*Work instruction*: Find every line below with the string "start" and pick it out.

*Data extract*:
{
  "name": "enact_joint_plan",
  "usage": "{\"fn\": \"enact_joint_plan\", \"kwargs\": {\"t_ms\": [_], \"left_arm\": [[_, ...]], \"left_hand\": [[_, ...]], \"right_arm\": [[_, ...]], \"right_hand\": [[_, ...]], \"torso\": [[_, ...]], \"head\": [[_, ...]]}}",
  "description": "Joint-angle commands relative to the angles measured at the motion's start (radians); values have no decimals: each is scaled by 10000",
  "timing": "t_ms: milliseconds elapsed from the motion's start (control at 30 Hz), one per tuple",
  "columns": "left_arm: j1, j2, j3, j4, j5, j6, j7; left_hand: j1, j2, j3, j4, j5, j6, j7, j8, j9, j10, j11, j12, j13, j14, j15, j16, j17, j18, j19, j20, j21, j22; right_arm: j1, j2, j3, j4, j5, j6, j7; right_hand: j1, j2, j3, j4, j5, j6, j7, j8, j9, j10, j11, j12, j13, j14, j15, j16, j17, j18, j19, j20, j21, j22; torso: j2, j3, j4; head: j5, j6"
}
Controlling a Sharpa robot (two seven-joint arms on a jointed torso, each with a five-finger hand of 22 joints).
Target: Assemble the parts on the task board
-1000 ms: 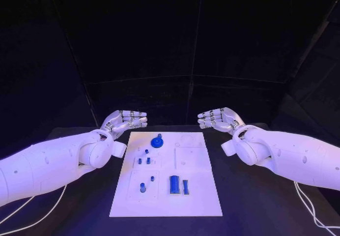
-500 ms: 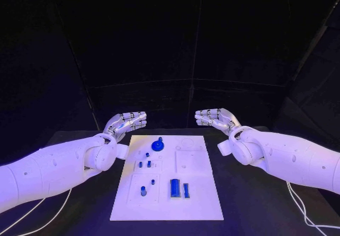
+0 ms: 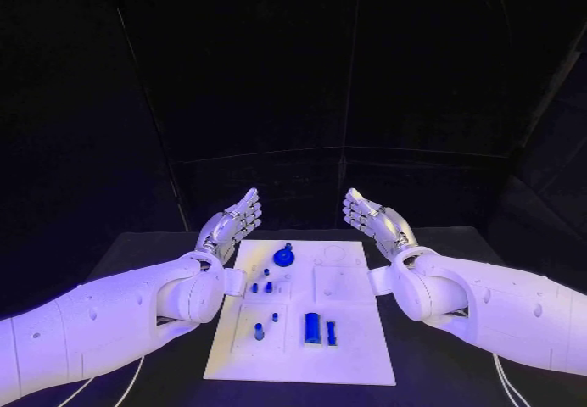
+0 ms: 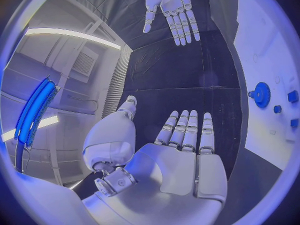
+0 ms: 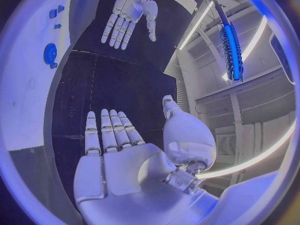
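The white task board (image 3: 354, 356) lies flat in the middle of the black surface (image 3: 147, 250). Small blue parts sit on it. A round blue part with a knob (image 3: 284, 255) is near the board's far edge. Three little blue parts (image 3: 262, 285) lie in a group near the board's middle, toward its left edge. Nearer the front edge, a small blue peg (image 3: 259, 333) is on the left side, and a long blue bar (image 3: 312, 328) lies beside a thinner blue bar (image 3: 330, 332).

The left hand (image 3: 234, 222) is up in the air past the board's far left corner. Its fingers are straight and spread, and it holds nothing. The right hand (image 3: 371, 222) is up past the board's far right corner. Its fingers are straight and spread too, and it is empty. The two palms face each other, well apart. Neither hand touches the board or any part.
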Motion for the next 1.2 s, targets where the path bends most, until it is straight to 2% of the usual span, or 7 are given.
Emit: {"fn": "enact_joint_plan", "kwargs": {"t_ms": [33, 67, 100, 133, 167, 1133, 1200], "left_arm": [[-157, -90, 185, 454, -261, -1867, 293], [-206, -109, 238, 560, -273, -2004, 303], [-248, -126, 283, 652, -283, -2123, 312], [-267, -134, 304, 693, -287, -2176, 315], [-300, -147, 340, 766, -295, -2269, 322], [-356, -169, 400, 887, -308, -2427, 333], [-356, -169, 400, 887, -308, -2427, 333]], "left_hand": [[-1825, 17, -805, -17, -121, -1236, -124, -80, -27, -1290, -359, -70, -30, -1215, -209, -112, -70, -1000, -959, -368, -49, -611], [-1976, 17, -805, -17, -121, -1340, -124, -80, -27, -1393, -359, -70, -30, -1315, -209, -112, -70, -1000, -1036, -401, -49, -611], [-2132, 17, -805, -17, -121, -1449, -124, -80, -27, -1505, -359, -70, -30, -1418, -209, -112, -70, -1000, -1115, -435, -49, -611], [-2176, 17, -805, -17, -121, -1475, -124, -80, -27, -1538, -359, -70, -30, -1449, -209, -112, -70, -1000, -1140, -441, -49, -611], [-2338, 17, -805, -17, -121, -1587, -124, -80, -27, -1647, -359, -70, -30, -1556, -209, -112, -70, -1000, -1226, -1164, -49, -611], [-4699, 17, -805, -17, -121, -3174, -124, -80, -27, -3316, -359, -70, -30, -3816, -209, -112, -70, -1000, -3000, -1164, -49, -611], [-4774, 17, -805, -17, -121, -3884, -124, -80, -27, -4047, -359, -70, -30, -3816, -209, -112, -70, -1000, -3000, -1164, -49, -611]], "right_arm": [[-130, -153, 136, 479, 1007, -1670, 479], [-170, -189, 171, 578, 1065, -1771, 498], [-203, -219, 200, 660, 1112, -1853, 513], [-216, -231, 212, 693, 1132, -1888, 520], [-238, -251, 231, 747, 1163, -1942, 530], [-255, -267, 247, 791, 1189, -1987, 539], [-255, -267, 247, 791, 1189, -1987, 539]], "right_hand": [[-1826, 5, -520, -18, -241, -1204, -603, -77, -140, -1377, -257, -72, -28, -1361, -142, -85, -359, -334, -1089, -353, -302, -47], [-1979, 5, -520, -18, -241, -1307, -603, -77, -140, -1494, -257, -72, -28, -1475, -142, -85, -359, -1081, -1177, -387, -302, -47], [-2135, 5, -520, -18, -241, -1409, -603, -77, -140, -1613, -257, -72, -28, -1594, -142, -85, -359, -1081, -1271, -1103, -302, -47], [-2189, 5, -520, -18, -241, -1447, -603, -77, -140, -1650, -257, -72, -28, -1635, -142, -85, -359, -1081, -1303, -1103, -302, -47], [-2342, 5, -520, -18, -241, -1546, -603, -77, -140, -1770, -257, -72, -28, -1748, -142, -85, -359, -1081, -1391, -1103, -302, -47], [-5054, 5, -520, -18, -241, -3798, -603, -77, -140, -4360, -257, -72, -28, -4312, -142, -85, -359, -1081, -3446, -1103, -302, -47], [-5756, 5, -520, -18, -241, -3798, -603, -77, -140, -4360, -257, -72, -28, -4312, -142, -85, -359, -1081, -3446, -1103, -302, -47]], "torso": [[-16, 12, 19], [-16, 12, 19], [-16, 12, 19], [-16, 12, 19], [-16, 12, 19], [-16, 12, 19], [-16, 12, 19]], "head": [[-1, -1], [-1, -1], [-1, -1], [-1, -1], [-1, -1], [-1, -1], [-1, -1]]}}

*Task result*:
  "description": "Joint-angle commands relative to the angles measured at the motion's start (radians); values have no decimals: each is scaled by 10000",
  "timing": "t_ms: milliseconds elapsed from the motion's start (control at 30 Hz), one per tuple",

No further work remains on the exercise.